Getting ready to tackle the 2013 NaNoWriMo Challenge? So am I. I wrote my first 50,000+ word novel last year. I was shocked, but thrilled at my own success. I had so much fun I’m doing it again.
Here is a list of ideas I wrote for myself in February. I hope it will also help you. Please share a link to this page if you know someone else who could use a little help.
Whatever you can do in advance to get a better idea who and what you will be writing about will be very helpful to you when you begin writing your novel.
1. Make a list of things you know a good deal about. Your list might consist of any of these or more:
- cleaning house
- sewing / knitting / crocheting / crafts
- family history / genealogy
- reading, writing
- teaching, learning
- raising animals – what kind?
- working on cars, boats, furnaces, pools
- tornadoes / earthquakes / storms / tsunamis
- murder investigation techniques
- making __________
- using __________
- finding __________
- motorcycling, bicycling, walking
- driving a truck, train, plane, trolly, bus, race car…
- photography, videography
- illnesses, vitamins, medicines, medical procedures, etc.
- wars / military / peacemaking
The ideas above will help you form story lines (sub-plots) you can use in your novels.
2. Make a list of things you want to know more about. Use ideas from the list above or others you can think of. These will be the things you want to study about before it is time to write your novel, so you can easily use them.
3. Make a list of ideas the main story line in your book might be about…
- the adventures of a neighborhood gang
- a couple of buddies who accidentally fall into unsolved mysteries
- a photographer who falls in love
- the life of an animal in the zoo
- a journal of someone’s travels
- life of a drug dealer
- a Christian who is looking for love
- a singer who makes it big and dives hard
- someone who wants to start their own business
- a series of murders in a circus company
4. Make a list of the main characters your story will be about. Give each person:
- color of hair
- color of eyes
- body type
- health – frequent issues, super-healthy, occasional issues, cancer, etc.
- personal history – neglected, spoiled, bullied, the bully, etc.

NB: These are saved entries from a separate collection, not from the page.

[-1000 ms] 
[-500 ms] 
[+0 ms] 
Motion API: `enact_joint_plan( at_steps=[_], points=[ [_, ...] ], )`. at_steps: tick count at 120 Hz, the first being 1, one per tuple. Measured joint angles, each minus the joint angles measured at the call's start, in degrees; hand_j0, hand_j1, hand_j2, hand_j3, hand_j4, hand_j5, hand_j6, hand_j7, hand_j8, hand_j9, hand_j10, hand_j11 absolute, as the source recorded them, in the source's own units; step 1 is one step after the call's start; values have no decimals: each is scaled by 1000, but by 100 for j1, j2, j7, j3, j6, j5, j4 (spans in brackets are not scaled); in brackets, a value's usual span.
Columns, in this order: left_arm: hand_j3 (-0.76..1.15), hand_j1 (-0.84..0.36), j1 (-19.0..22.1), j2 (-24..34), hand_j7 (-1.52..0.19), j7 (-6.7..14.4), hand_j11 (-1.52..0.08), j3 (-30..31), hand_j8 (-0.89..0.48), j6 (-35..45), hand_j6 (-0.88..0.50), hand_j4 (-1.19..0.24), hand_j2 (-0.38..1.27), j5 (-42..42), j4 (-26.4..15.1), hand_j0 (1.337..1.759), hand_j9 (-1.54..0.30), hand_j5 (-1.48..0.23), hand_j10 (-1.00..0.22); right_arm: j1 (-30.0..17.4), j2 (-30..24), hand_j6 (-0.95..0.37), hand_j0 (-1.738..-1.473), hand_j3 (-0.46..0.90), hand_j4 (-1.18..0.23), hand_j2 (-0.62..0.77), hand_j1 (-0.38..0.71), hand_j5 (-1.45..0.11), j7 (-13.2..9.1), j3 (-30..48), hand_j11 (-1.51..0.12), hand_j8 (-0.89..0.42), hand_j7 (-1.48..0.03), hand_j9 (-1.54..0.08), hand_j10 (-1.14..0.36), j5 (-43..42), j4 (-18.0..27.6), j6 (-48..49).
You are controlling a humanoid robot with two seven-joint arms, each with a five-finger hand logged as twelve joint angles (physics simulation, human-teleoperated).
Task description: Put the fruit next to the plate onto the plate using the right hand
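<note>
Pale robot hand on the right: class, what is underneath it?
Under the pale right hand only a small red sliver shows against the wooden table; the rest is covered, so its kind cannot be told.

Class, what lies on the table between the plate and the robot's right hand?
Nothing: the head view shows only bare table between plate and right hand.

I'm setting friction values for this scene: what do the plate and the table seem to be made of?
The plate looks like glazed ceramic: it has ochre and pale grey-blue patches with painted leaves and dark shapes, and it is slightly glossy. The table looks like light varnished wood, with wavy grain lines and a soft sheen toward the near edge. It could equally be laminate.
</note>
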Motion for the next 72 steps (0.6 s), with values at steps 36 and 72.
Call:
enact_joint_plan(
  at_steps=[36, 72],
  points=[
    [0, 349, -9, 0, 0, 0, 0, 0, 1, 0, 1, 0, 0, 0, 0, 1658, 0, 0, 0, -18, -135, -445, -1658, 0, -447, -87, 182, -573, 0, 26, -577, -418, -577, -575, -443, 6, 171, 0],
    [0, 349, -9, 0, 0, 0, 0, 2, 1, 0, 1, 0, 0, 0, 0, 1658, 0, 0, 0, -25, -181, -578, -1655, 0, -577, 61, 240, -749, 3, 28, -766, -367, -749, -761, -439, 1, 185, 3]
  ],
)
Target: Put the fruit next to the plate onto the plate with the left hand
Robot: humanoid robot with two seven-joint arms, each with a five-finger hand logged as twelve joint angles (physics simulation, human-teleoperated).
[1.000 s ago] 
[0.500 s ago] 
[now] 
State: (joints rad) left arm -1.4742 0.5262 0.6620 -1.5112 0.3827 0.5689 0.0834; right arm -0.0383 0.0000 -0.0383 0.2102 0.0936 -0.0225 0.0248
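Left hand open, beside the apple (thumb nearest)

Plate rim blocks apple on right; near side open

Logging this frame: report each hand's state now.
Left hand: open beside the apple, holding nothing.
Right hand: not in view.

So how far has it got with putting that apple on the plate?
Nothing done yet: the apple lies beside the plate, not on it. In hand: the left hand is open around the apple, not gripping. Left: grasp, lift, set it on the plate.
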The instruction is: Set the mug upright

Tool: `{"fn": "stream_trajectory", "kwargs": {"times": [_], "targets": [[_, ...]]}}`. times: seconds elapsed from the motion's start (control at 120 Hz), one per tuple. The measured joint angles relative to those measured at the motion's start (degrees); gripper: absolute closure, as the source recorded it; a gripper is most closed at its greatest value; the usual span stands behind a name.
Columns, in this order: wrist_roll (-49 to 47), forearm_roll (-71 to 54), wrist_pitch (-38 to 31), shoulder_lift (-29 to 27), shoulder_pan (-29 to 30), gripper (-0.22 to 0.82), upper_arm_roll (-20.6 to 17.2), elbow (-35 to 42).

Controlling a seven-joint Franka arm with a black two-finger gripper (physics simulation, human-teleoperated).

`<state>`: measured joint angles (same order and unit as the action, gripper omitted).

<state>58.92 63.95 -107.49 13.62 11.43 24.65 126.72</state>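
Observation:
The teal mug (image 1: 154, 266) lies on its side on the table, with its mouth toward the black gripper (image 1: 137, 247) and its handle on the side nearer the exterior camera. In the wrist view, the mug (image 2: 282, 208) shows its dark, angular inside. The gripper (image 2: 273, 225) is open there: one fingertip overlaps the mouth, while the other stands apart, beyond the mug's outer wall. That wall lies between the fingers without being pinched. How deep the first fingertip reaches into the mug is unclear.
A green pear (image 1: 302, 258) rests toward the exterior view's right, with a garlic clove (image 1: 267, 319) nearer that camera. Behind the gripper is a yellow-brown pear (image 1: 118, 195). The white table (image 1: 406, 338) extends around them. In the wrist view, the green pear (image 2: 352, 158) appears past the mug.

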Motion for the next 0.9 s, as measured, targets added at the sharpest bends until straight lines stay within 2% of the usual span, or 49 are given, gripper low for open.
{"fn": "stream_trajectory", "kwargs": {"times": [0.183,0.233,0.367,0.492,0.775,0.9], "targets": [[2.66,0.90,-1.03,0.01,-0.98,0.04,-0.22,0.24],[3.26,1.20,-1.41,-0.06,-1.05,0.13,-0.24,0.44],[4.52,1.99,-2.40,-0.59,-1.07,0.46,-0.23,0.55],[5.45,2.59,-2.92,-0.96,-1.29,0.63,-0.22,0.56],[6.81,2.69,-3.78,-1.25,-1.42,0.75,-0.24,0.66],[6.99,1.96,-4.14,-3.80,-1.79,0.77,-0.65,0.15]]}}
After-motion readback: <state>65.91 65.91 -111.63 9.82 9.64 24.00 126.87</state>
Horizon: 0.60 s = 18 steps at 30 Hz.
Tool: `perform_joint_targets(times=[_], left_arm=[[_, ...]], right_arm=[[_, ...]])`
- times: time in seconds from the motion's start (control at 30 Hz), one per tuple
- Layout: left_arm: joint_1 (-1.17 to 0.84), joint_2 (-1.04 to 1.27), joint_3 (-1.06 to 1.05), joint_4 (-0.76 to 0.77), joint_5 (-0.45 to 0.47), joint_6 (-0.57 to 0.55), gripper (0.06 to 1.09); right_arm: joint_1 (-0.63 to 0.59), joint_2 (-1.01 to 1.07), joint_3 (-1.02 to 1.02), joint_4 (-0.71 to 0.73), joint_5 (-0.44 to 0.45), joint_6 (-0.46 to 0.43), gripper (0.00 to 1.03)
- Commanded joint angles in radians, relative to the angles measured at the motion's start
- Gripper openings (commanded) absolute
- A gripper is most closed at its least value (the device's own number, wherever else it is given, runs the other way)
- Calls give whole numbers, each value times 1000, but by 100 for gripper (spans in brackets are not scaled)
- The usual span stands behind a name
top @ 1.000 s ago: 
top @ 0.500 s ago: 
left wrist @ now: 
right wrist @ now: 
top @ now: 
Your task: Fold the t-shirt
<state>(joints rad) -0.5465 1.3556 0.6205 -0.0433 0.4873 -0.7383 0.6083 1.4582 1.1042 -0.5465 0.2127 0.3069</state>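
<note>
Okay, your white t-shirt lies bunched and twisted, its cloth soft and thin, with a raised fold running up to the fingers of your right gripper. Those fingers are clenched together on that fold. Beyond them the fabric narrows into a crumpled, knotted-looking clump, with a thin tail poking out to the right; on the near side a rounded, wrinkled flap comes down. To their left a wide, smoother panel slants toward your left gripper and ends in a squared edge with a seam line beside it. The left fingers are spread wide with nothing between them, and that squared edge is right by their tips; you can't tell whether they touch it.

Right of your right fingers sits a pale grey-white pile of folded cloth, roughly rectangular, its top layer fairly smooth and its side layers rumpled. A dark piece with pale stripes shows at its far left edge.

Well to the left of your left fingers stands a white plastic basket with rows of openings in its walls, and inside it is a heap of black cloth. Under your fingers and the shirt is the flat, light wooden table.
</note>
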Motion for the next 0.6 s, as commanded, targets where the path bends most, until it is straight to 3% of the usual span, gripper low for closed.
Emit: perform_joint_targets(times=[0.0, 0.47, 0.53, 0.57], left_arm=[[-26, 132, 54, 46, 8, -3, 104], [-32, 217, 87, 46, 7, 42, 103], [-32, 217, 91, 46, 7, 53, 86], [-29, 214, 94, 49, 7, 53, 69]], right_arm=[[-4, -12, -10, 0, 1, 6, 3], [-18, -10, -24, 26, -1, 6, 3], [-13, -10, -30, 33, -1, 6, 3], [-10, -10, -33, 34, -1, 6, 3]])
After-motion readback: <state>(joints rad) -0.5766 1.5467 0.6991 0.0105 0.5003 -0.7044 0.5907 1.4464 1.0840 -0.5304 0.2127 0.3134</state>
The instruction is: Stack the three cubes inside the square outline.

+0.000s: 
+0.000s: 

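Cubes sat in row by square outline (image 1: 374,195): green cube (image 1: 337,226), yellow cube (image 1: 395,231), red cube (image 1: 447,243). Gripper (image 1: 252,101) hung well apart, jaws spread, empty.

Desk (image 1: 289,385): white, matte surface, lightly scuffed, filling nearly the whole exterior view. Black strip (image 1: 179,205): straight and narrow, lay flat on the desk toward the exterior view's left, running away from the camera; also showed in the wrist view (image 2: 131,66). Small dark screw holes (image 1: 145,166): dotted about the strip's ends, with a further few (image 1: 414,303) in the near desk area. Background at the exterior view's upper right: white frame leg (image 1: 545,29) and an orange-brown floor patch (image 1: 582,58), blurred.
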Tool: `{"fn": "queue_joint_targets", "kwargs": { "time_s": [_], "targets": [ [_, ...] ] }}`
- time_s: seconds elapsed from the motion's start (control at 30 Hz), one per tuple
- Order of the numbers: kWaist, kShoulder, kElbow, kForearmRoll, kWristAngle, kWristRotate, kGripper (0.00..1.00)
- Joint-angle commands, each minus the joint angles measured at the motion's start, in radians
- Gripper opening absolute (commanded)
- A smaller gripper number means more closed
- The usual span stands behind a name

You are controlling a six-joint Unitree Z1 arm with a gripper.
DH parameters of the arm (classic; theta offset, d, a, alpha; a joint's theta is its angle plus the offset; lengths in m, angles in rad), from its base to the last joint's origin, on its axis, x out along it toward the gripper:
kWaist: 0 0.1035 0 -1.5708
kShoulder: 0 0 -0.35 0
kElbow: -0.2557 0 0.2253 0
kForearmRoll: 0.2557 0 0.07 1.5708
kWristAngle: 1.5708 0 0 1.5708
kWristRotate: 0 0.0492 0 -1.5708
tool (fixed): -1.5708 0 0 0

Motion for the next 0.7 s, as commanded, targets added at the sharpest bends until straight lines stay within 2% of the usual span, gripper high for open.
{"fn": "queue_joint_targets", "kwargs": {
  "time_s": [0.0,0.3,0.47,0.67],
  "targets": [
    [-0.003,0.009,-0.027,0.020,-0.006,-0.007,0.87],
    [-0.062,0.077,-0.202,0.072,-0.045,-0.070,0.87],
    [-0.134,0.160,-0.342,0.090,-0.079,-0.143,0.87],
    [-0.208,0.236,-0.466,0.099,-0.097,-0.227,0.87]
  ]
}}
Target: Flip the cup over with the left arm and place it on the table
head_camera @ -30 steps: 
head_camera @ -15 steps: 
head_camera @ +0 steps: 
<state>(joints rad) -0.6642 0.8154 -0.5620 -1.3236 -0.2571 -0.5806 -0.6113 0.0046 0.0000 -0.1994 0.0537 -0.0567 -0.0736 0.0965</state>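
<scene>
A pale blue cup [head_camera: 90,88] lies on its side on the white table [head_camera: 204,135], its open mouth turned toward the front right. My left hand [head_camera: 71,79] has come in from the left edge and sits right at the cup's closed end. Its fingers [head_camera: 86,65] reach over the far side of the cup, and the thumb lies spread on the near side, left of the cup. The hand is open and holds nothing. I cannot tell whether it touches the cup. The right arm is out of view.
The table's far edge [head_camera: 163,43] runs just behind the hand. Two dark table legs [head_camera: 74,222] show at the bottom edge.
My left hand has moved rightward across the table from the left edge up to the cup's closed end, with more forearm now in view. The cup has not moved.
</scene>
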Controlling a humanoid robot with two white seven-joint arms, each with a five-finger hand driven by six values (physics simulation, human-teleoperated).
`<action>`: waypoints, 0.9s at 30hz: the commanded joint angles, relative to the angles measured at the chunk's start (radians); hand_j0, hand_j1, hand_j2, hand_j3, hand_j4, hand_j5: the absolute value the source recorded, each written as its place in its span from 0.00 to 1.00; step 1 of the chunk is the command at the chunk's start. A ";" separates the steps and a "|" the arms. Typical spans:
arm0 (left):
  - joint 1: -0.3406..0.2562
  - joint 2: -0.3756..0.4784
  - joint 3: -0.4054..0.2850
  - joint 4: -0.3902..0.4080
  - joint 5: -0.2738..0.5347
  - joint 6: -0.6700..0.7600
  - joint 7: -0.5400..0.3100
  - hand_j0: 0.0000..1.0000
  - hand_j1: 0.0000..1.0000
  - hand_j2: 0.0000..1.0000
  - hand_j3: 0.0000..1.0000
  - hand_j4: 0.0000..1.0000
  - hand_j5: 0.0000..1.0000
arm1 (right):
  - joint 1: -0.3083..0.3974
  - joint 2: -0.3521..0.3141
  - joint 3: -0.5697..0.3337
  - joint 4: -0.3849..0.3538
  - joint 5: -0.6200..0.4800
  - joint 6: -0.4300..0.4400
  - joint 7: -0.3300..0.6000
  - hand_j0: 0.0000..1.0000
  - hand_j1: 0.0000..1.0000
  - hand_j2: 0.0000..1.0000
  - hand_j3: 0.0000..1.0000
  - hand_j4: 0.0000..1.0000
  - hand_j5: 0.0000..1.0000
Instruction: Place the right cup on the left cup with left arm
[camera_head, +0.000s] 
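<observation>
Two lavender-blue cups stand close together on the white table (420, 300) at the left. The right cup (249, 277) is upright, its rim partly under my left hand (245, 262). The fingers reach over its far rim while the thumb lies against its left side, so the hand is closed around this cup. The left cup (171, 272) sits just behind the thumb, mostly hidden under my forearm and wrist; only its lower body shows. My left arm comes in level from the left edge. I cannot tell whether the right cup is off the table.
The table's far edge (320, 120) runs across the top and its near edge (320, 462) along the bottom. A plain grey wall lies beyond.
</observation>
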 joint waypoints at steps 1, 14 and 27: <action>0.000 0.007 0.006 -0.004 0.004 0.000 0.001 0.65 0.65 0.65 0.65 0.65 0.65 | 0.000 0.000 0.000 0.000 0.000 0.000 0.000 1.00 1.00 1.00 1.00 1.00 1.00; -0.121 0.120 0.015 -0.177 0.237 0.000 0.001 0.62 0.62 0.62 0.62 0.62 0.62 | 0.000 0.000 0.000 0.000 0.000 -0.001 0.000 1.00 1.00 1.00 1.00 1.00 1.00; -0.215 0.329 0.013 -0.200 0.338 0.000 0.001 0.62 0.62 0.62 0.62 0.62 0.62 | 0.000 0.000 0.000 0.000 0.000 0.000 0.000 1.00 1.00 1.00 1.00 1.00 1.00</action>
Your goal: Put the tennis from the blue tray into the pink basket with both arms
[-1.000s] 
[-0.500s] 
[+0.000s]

- results of personal history – needy, easily intimidated, pushy, etc.
- things they love
- things they hate
- habits – bites fingernails, leaves everything unlocked, etc.
5. Determine some other items, locations and other detailed info you will need for your main characters –
- car details
- neighborhood type – safe, dangerous,
- everyone knows everyone, nobody knows their neighbors,
- houses on a block, an apt. bldg., farms in the country
- job or school background
- favorite places to go
6. Make a list of your supporting cast.
- brothers and sisters
- partners – spouses, live-ins, same sex, opposite sex, etc.
- best friend(s)
- someone they have to see often – banker, store clerk, pawn shop owner, etc.
- Who are the good guys?
- Who are the bad guys?
If any of these people need a little more detail about who they are, what they do, etc., go ahead and make a list for them, too.
Basically, you want to get to know your main characters and begin to think of things that might happen in your story line. You will need a main plot — the overall problem and solution the book will be about, and many sub-plots — the smaller challenges or “chapters” that daily life offers us all, once in a while. Lists #1, #2 and #3 will help you design and organize those plots.
When you actually start writing, some of the things you have already decided will change. Don’t let this bother you, but be sure to make the changes in your notes, so you will still have a good reference when your book is almost finished and you need to refer to the info, again. Also, keep a copy of your notes on paper or on a thumb drive as well as on your computer. If your computer crashes, you want to have a backup copy.
Now that you’ve got your story background designed, let your mind wander along the story line you would like to follow until it is time to write. Feel free to make guideline notes (about what will happen when) to keep your story on track when you write it.
You will only need to write about 1,667 words per day to finish your novel in time. If you start doing some daily writing now, you will be conditioned to working in a specific time and place and your family will be used to accommodating your needs. By writing something almost every day, you should have little problem meeting your daily quota during the challenge month.
Don’t know what to write about on a daily basis until it is time to write your novel? Start a journal and write about how your day went. Or, write a fictional story every day. I try to write a factual journal entry most days and a fictional journal entry most days. I sometimes miss a whole week at a time, but I write as often as I can.